Heres the recap from the FOX webpage. The portions that relate to the family are in bold.
Needle in a Haystack
Aired 2/06/07
"A sixteen year-old named Stevie is making out with his girlfriend Leah in a car when he has a hard time breathing. He turns blue.
House takes his car into work because of the weather, but when he pulls into the hospital lot he finds that the handicapped parking space closest to the building is already occupied. There is a sign over the space that reads "J. Whitner, MD." House has been assigned a more distant space than he had before, and Whitner has his old spot.
Foreman approaches House about Stevie's case, but House is more interested in the new parking situation and the identity of J. Whitner. Cameron explains that Dr. Whitner is a new female researcher confined to a wheelchair. Foreman tries to get him focused on the case, pointing out that Stevie suffered respiratory arrest with no history and that his ER work-up showed a bloody pleural effusion. That last part finally grabs House's attention. House suggests a blood leak and orders a veinogram.
House tracks down Dr. Whitner in the research lab. Since her wheelchair is motorized, he figures there must be some parking mix up because he has to walk while she only needs to push a joystick. Whitner points out that it's hard for cars to see her so the parking lot is dangerous. She won't be giving the spot back.
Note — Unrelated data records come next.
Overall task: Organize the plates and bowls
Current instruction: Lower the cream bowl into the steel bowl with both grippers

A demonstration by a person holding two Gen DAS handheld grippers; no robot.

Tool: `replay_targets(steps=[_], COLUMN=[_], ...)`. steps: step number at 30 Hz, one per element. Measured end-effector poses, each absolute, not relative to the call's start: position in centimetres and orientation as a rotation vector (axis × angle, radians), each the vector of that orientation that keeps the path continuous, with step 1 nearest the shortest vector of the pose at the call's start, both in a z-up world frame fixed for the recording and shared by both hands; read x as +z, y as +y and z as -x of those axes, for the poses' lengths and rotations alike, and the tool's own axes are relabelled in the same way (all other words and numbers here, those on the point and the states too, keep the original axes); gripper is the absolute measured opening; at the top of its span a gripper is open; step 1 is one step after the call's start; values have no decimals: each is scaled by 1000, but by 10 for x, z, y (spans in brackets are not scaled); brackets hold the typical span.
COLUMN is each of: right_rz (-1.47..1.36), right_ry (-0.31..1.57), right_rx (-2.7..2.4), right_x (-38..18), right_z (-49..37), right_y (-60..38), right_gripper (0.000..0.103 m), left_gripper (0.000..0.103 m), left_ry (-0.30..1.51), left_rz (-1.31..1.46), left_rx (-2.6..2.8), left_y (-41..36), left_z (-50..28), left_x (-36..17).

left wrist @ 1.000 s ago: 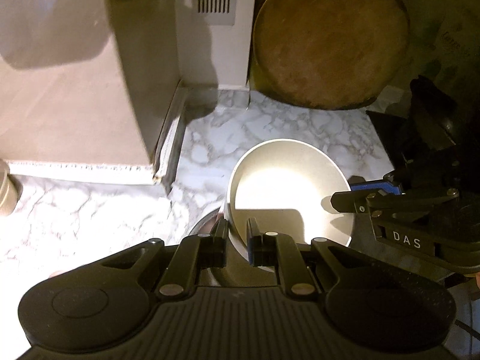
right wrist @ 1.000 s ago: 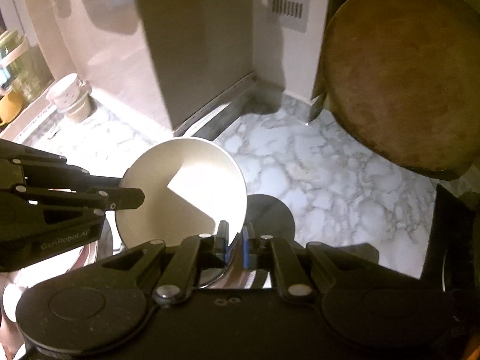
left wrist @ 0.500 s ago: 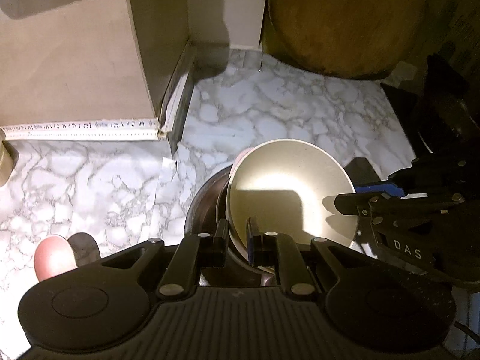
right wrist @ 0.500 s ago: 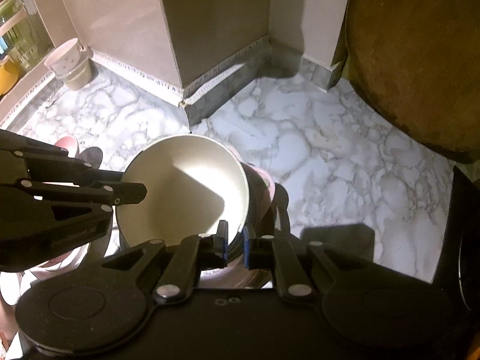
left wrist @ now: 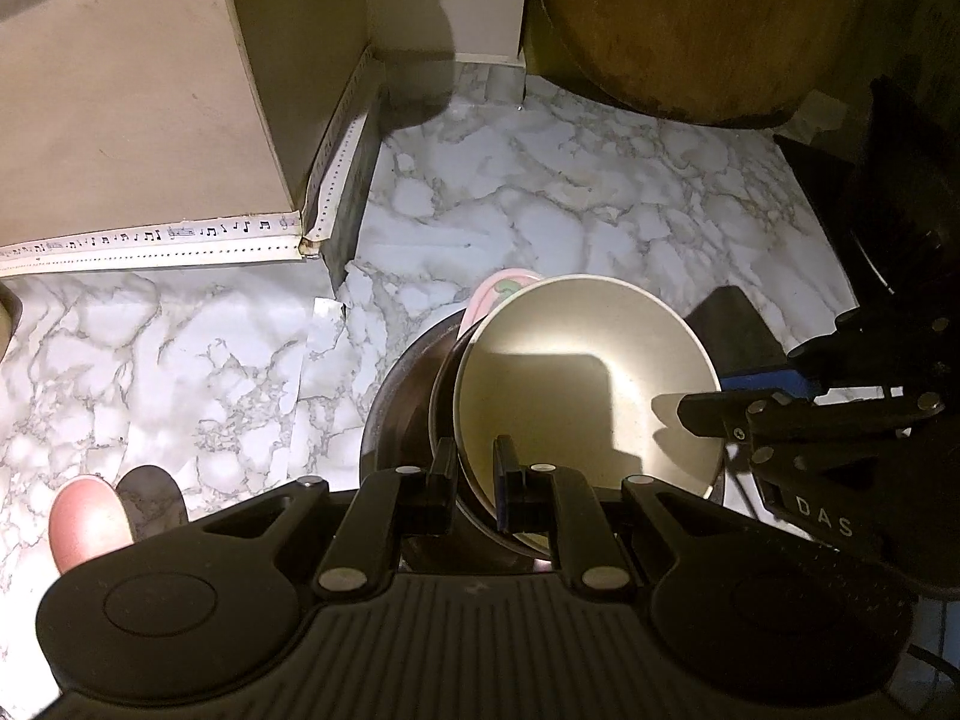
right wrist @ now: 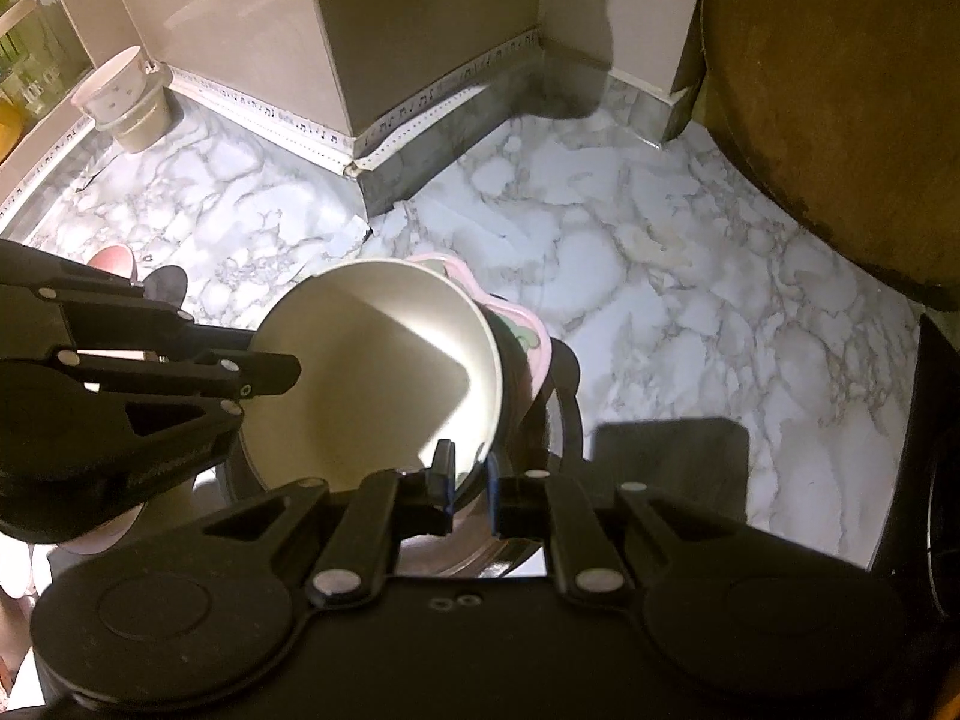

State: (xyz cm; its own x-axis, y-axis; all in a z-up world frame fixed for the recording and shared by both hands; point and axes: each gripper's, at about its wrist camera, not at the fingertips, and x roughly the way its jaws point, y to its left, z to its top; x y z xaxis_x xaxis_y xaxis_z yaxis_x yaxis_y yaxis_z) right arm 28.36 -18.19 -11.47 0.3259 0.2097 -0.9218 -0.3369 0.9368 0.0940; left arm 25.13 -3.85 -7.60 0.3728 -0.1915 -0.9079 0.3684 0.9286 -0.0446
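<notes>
The counter [left wrist: 540, 192] is glossy grey-veined marble, smooth. The bowl [left wrist: 576, 384] looks like matt cream ceramic — set in a dark, shiny pot [left wrist: 402, 408]. Behind it, the round board [left wrist: 702, 24] is rough brown wood. Both grippers' fingers [right wrist: 441, 474] are matt black plastic.

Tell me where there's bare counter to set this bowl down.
Bare marble lies between the wall corner and the round wooden board. Crowded: under the white bowl, where a pink plate and dark dish sit.
</notes>
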Motion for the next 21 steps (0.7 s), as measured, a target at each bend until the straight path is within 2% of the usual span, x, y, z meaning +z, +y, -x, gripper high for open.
replay_targets(steps=[15, 21], right_rz=[117, 110], right_ry=[1204, 1207], right_rx=[382, 399], right_x=[-124, -125], right_z=[-288, -288], right_y=[-181, -180], right_gripper=[12, 18], left_gripper=[11, 11], left_ry=[1122, 1116], left_rz=[-184, -162], left_rx=[-357, -353], left_y=[-36, -32], left_z=[-253, -252], left_x=[-83, -82])
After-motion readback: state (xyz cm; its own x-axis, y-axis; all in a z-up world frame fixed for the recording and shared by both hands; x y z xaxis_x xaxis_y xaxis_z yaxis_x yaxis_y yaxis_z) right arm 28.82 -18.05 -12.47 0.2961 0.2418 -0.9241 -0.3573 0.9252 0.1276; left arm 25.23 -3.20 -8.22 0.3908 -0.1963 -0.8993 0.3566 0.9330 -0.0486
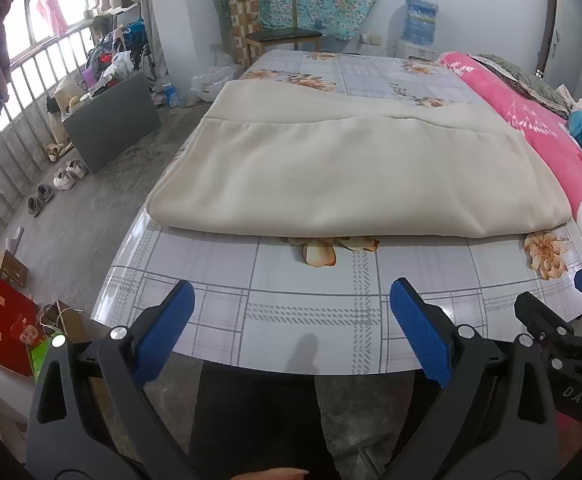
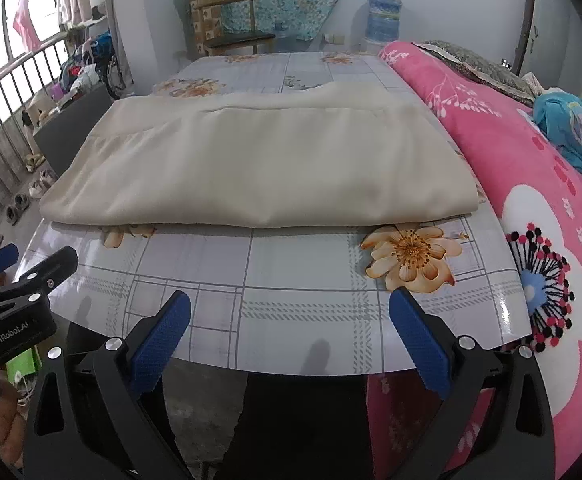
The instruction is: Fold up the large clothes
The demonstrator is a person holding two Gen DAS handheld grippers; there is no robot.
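Note:
A large beige cloth (image 1: 355,172) lies folded in layers across the flowered tablecloth of the table (image 1: 303,304); it also shows in the right wrist view (image 2: 259,168). Its folded edge faces me. My left gripper (image 1: 291,312) is open and empty, held over the table's near edge, short of the cloth. My right gripper (image 2: 291,316) is open and empty too, at the same near edge, to the right of the left one. Each gripper's blue-padded fingers show at the edge of the other's view.
A pink flowered blanket (image 2: 531,184) lies along the table's right side, with a blue garment (image 2: 575,128) on it. On the left, the floor holds a grey box (image 1: 111,120), shoes (image 1: 65,178) and bags (image 1: 11,320). A wooden chair (image 1: 279,28) stands behind the table.

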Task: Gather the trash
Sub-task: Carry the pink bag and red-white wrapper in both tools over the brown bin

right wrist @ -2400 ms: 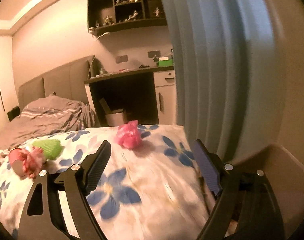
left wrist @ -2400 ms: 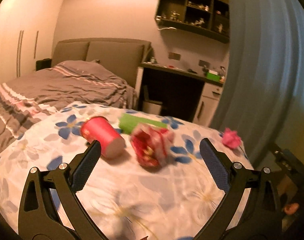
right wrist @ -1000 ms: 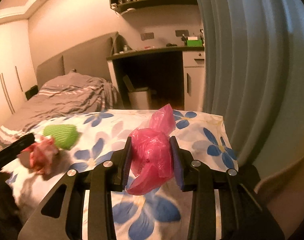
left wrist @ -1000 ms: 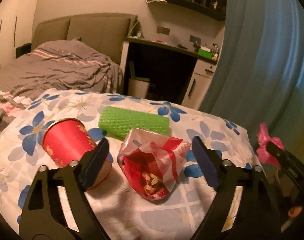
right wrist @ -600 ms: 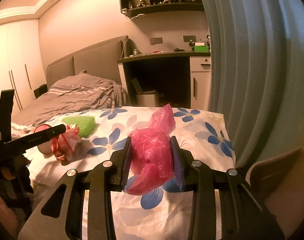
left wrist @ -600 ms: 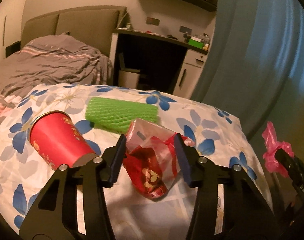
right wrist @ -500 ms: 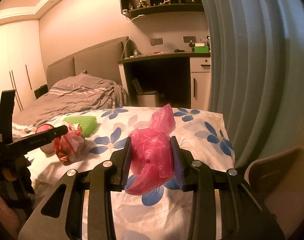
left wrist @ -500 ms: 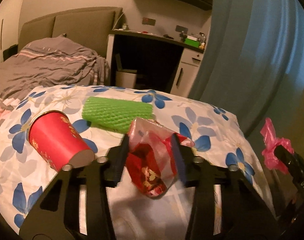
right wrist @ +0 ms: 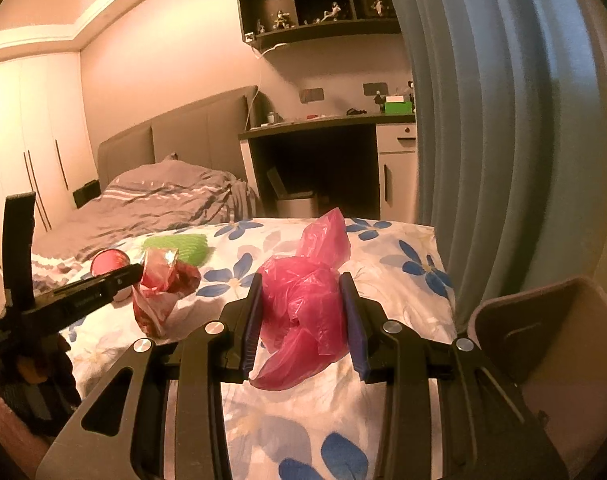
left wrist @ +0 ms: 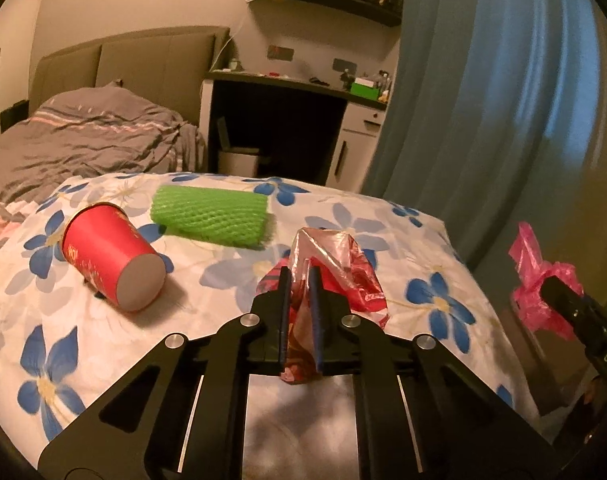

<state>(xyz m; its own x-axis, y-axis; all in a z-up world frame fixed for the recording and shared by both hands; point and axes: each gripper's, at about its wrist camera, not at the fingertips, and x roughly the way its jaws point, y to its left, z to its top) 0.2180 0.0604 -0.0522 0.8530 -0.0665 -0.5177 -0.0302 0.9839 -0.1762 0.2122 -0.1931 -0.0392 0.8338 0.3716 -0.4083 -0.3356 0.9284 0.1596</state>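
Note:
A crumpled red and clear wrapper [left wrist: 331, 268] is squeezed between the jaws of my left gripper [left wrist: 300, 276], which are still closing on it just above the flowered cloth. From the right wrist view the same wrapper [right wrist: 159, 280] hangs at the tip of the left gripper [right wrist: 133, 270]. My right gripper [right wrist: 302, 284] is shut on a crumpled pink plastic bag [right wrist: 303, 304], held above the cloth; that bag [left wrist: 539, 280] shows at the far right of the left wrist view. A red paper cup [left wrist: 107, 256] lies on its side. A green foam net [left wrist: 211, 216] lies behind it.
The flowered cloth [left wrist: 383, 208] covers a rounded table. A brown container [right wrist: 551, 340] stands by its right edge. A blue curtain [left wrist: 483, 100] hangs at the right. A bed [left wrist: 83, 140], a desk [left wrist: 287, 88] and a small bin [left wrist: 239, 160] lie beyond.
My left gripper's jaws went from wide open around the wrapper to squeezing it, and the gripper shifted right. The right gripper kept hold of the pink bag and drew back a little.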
As Stevie struggles with breathing and chest pains, Foreman is unable to track down the boy's parents to sign consent forms. Leah offers to have her parents sign, but that's not legally viable. Stevie claims his parents are probably at a conference and had to shut off their cell phones. Suddenly, his oxygen stats plummet. Foreman has no choice but to perform the veinogram now. He will deal with the fallout later.
As Foreman begins the procedure, Stevie notices a diffusion pattern on the monitor and declares that it is Graham's law. He figures the leak has to be in his pulmonary veins in order to get into his lungs. Impressed, Foreman asks if he is studying this in high school. Stevie claims to read things on his own, and then he quickly changes the subject. When nothing shows up on the test, Stevie wonders how he can have a bloody effusion without any bleeding.
Cameron and Chase go to Stevie's home to look for drug use. The first thing they find is rotting food in the kitchen. Chase sees two people having sex in one of the bedrooms. The couple has no idea who Stevie is.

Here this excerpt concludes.